Com a volta de Lula ao poder, expectativa de Rússia e China é de expandir as áreas de cooperação entre os países do grupo, apesar de críticas dos EUA

Ignorando as críticas dos Estados Unidos, a África do Sul levou adiante exercícios navais com a Rússia e a China, concluídos ontem. A participação sul-africana gerou particular incômodo em Washington pelo momento das manobras, justamente na semana em que a invasão da Ucrânia completou um ano. Seria um novo sinal da inclinação do país africano para a órbita sino-russa.

É a segunda vez que os três países realizam exercícios desse tipo, mas a primeira em que militares brasileiros são convidados a fazer parte, ainda que como observadores. A iniciativa de incluir o Brasil foi revelada pelo governo chinês há poucos dias, em meio às manobras na costa sul-africana que incluíram testes de mísseis russos hipersônicos.

O aceno ao Brasil reafirma a disposição de Pequim e Moscou de expandir as áreas de cooperação entre os países do Brics e fortalecer o grupo como contraponto às alianças ocidentais. Com a volta de Lula à Presidência, a expectativa do governo chinês é que o Brasil compre ao menos parte dessa ideia — que não tinha como prosperar em Brasília nos últimos anos devido às diferenças ideológicas com o bolsonarismo. (A coluna consultou o Ministério da Defesa, mas não obteve retorno sobre a resposta do Brasil ao convite para as manobras.)
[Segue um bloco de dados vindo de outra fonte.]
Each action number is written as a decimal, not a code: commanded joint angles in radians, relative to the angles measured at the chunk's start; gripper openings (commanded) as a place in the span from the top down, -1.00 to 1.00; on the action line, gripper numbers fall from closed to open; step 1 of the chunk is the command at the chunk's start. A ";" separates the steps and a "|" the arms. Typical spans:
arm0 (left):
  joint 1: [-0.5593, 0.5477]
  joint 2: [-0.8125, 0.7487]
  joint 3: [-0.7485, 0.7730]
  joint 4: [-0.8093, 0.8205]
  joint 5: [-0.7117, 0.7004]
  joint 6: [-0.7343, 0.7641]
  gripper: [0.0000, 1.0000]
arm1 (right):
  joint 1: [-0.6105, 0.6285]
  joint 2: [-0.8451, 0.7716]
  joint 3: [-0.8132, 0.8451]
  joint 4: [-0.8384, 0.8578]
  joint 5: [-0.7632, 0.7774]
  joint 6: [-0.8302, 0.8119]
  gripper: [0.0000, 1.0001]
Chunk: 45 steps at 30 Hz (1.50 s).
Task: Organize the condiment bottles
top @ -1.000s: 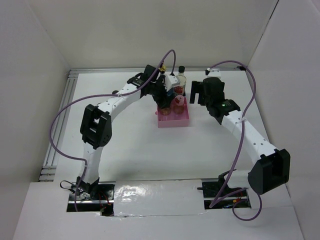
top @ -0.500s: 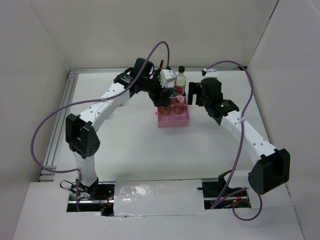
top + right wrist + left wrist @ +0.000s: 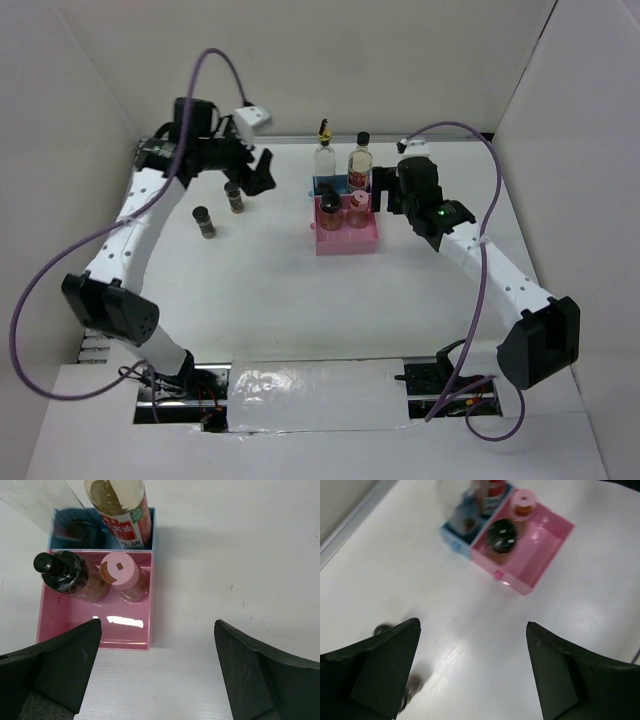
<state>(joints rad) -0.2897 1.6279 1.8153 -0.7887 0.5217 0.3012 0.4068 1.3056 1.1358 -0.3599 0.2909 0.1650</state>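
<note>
Two tall clear bottles stand in the blue tray: a yellow-black pourer bottle and a black-capped, red-labelled bottle. The pink tray holds a dark-lidded spice jar and a pink-capped jar. Two more dark-lidded spice jars stand on the table at the left. My left gripper is open and empty above the table, just right of those jars. My right gripper is open and empty beside the trays' right side.
The white table is walled on the left, back and right. A metal rail runs along the left edge. In the left wrist view the pink tray and blue tray lie ahead, with a blurred jar by the left finger.
My left arm has swung away from the trays to the back left, uncovering the two jars on the table. Its gripper stays open. The right arm has barely moved.
</note>
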 commanded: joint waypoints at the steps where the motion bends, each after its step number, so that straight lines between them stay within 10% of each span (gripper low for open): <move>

A guerra na Ucrânia cria novos dilemas e interesses dentro do Brics. Para o Brasil, único membro do grupo que apoiou a recente resolução da ONU que exigiu a retirada das tropas russas da Ucrânia, um Brics com peso geopolítico reforçado oferece oportunidades e riscos. Por um lado, pode servir como um canal de diálogo privilegiado com China e Rússia para negociar uma saída para o conflito na Ucrânia. 

É esse o entendimento do chanceler Mauro Vieira, que considera o Brics um “ambiente confortável” para negociar o fim da guerra, conforme ele disse ao jornal “Estado de S. Paulo”. A visita de Lula à China, prevista para o fim de março, será a primeira chance de medir o espaço de manobra.

Mas há também zonas de desconforto, como mostra o convite para os exercícios militares ao lado da Rússia. E este é provavelmente apenas o começo. Com o apoio ainda discreto da China, a Rússia intensificou a defesa de um sistema de pagamentos próprio do Brics como alternativa à dominância do dólar, para amenizar o impacto das sanções. 

Rejeitada pelo governo Bolsonaro, a ideia pode ganhar no Brasil um aliado com a volta de Lula, sugere a imprensa estatal russa. Outra novidade que anima Moscou é a nomeação de Dilma Rousseff para chefiar o Banco do Brics — instituição criada quando ela estava na Presidência. Visto em Washington como uma ameaça, o avanço de um sistema alternativo ao dólar abriria potenciais frentes de tensão com os EUA.

Apesar da desconfiança crescente entre diplomatas ocidentais, o governo de Pretória afirma ser neutro na questão da Ucrânia, e que exercícios militares são comuns entre “países amigos”. Assim como a África do Sul, nenhum membro do Brics aderiu às sanções contra a Rússia e todos manifestaram neutralidade em relação ao conflito, mas cada um à sua maneira. Com sua ambição de ter um papel na solução da crise, o Brasil terá que mostrar que tem credibilidade nos dois lados para abrir caminhos à paz que hoje estão fora do alcance.